▶ **Work item**
What lines below mention the word "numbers"? Copy each one.

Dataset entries
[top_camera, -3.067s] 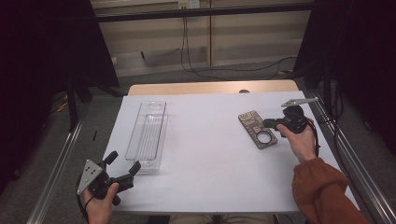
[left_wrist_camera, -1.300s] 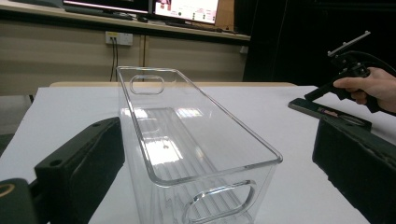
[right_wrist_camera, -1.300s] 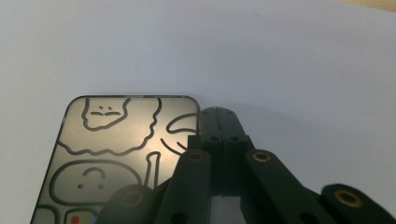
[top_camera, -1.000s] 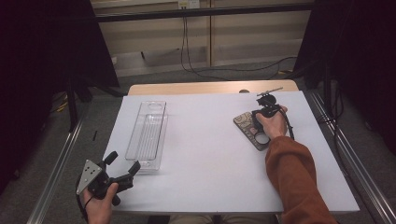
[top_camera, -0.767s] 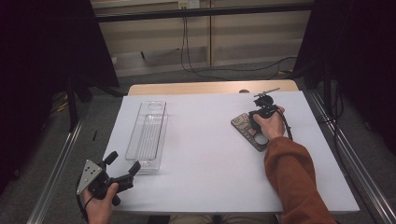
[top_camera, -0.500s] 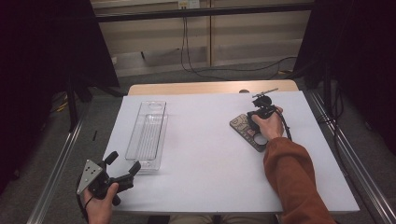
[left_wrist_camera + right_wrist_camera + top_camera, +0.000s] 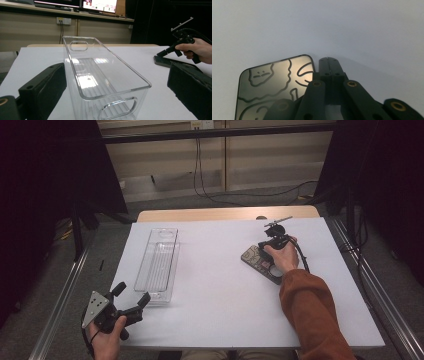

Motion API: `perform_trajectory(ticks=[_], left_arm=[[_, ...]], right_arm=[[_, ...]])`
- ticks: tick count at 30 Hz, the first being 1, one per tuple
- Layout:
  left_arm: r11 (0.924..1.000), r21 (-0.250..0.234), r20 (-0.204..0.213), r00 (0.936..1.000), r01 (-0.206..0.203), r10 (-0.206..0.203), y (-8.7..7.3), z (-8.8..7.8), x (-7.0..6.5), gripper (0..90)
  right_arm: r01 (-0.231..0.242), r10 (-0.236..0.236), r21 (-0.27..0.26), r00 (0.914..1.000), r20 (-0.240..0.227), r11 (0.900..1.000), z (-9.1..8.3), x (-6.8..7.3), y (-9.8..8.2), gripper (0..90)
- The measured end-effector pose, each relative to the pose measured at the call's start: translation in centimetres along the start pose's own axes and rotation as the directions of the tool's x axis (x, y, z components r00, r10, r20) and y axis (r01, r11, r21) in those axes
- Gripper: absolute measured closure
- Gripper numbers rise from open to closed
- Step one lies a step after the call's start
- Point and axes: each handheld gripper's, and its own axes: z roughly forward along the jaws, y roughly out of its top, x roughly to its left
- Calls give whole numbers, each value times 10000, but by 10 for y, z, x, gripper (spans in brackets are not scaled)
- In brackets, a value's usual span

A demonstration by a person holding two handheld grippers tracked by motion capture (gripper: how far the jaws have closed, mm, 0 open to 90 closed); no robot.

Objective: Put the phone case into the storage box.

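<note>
Two grippers are at work: the right gripper (image 7: pixel 270 241), jaws pressed together with nothing between them, touches the far corner of the patterned phone case (image 7: pixel 272 82) lying at three o'clock on the white table (image 7: pixel 220 285). The left gripper (image 7: pixel 131 302) waits wide open at seven o'clock, before the clear bin (image 7: pixel 100 75). Probably nudging; push low and flat against the case's edge, slowly, toward nine o'clock.
</note>
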Motion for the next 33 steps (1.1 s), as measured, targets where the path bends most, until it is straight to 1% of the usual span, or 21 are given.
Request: perform_trajectory(ticks=[3,4,6,10,11,12,13,14,16,17,19,20,21,22,23,25,28,29,30,31,33], left_arm=[[10000,-25,52,10000,-13,13,0,0,0,24],[10000,-40,57,10000,-19,20,0,0,0,24],[10000,-79,59,10000,4,-3,1,-1,0,24],[10000,-65,29,10000,62,-62,0,0,1,24],[9999,-81,38,10000,66,-66,0,0,1,24],[10000,-59,72,10000,20,-20,0,0,0,24],[10000,-40,28,10000,7,-6,0,0,0,24],[10000,-61,54,10000,11,-11,0,0,0,24],[10000,-16,4,10000,6,-6,0,0,0,24],[10000,-41,66,10000,-3,3,0,0,1,24],[10000,-31,-3,10000,20,-20,0,1,0,24],[10000,4,-32,10000,-3,3,0,1,1,24],[10000,-26,55,10000,-2,3,0,1,1,24],[10000,-28,67,10000,51,-51,0,2,0,24],[10000,-1,88,10000,9,-9,0,2,0,24],[10000,19,19,10000,-21,21,0,3,-1,24],[10000,27,136,9999,-50,49,0,5,-2,24],[10000,52,132,9999,-22,21,0,6,-3,24],[10000,52,132,9999,-22,21,0,6,-3,24],[10000,73,124,9999,-29,29,0,6,-3,24],[10000,69,154,9999,-18,17,0,7,-3,24]], right_arm=[[78,-78,1,9998,-179,10000,1,3,0,900],[215,-216,-33,9996,-200,9998,2,6,0,900],[237,-237,-7,9995,-226,9997,2,8,1,900],[589,-593,-98,9972,-462,9982,4,15,0,900],[637,-636,1,9966,-520,9980,3,17,0,900],[766,-763,26,9957,-533,9971,3,19,0,900],[737,-742,-98,9950,-663,9972,5,21,0,900],[841,-837,23,9934,-780,9965,5,26,0,900],[921,-924,-81,9923,-823,9957,6,27,0,900],[994,-996,-66,9905,-947,9950,6,32,0,900],[1063,-1063,-56,9897,-962,9943,7,35,0,900],[1161,-1162,-74,9882,-999,9932,7,37,0,900],[1270,-1261,23,9866,-1035,9919,6,38,0,900],[1383,-1385,-97,9831,-1194,9903,7,41,0,900],[1399,-1391,-13,9837,-1143,9902,7,42,0,900],[1340,-1336,-53,9834,-1224,9910,7,44,-1,900],[1349,-1340,-17,9824,-1302,9909,7,48,-1,900],[1444,-1424,78,9821,-1236,9895,6,50,-2,900],[1517,-1505,-17,9792,-1360,9884,7,50,-2,900],[1517,-1505,-17,9792,-1360,9884,7,50,-2,900],[1613,-1580,108,9766,-1460,9868,6,55,-2,900]])
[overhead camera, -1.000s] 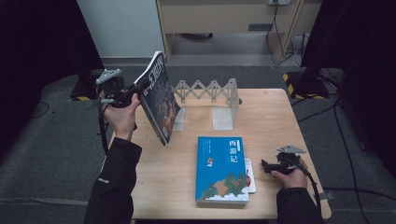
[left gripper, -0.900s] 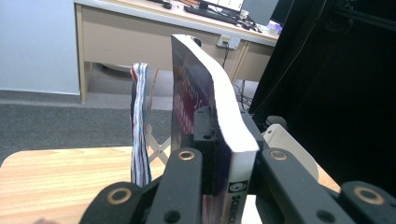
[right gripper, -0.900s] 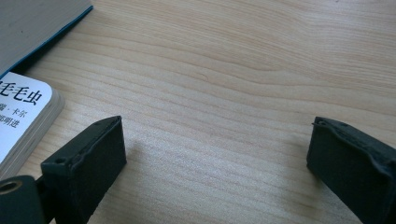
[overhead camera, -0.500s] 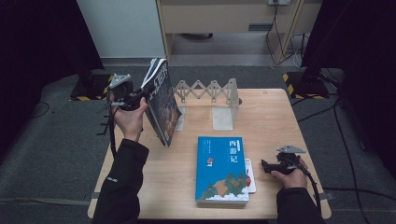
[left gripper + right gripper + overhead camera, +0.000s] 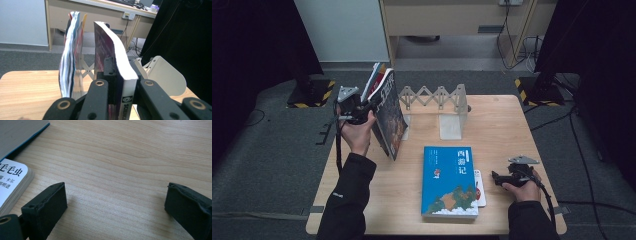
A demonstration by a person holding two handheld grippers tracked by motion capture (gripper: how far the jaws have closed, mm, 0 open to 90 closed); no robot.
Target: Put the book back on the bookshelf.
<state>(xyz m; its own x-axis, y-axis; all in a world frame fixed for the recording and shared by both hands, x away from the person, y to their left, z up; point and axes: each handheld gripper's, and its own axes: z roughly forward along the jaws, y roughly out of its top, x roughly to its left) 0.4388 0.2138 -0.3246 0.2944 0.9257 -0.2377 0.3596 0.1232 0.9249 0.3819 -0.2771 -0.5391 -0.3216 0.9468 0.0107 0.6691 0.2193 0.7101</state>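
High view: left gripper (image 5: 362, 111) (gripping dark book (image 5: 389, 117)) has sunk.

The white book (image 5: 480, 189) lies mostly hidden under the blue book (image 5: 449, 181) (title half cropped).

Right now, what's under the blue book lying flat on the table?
A small white rounded-corner book sticks out from under the blue paperback book at its right edge, near the open right tool. The rest of it is covered; beneath is the wooden table.
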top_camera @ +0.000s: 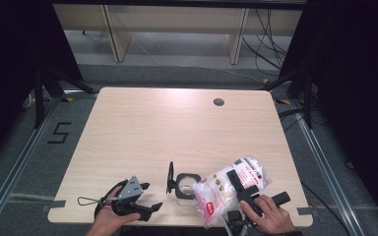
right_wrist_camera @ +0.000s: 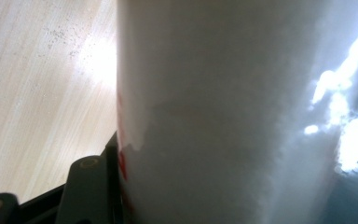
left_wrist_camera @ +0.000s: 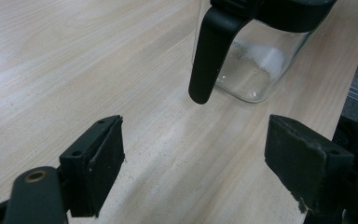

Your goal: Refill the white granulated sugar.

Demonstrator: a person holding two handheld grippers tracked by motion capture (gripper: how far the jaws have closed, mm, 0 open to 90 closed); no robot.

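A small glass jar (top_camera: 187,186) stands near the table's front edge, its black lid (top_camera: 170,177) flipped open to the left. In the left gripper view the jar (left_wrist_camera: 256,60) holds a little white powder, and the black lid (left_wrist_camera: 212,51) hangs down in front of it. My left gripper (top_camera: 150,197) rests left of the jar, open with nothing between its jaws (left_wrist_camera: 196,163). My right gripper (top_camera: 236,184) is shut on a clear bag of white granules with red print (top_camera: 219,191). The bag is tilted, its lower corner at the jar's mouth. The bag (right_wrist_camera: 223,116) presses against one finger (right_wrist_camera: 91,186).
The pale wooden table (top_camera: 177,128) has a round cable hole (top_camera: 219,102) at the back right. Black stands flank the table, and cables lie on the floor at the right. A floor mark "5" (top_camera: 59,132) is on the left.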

▶ **Your response**
- Gripper numbers rise from open to closed
- Calls give whole numbers, each value times 10000, but by 10 for y, z, x, gripper (spans in brackets are not scaled)

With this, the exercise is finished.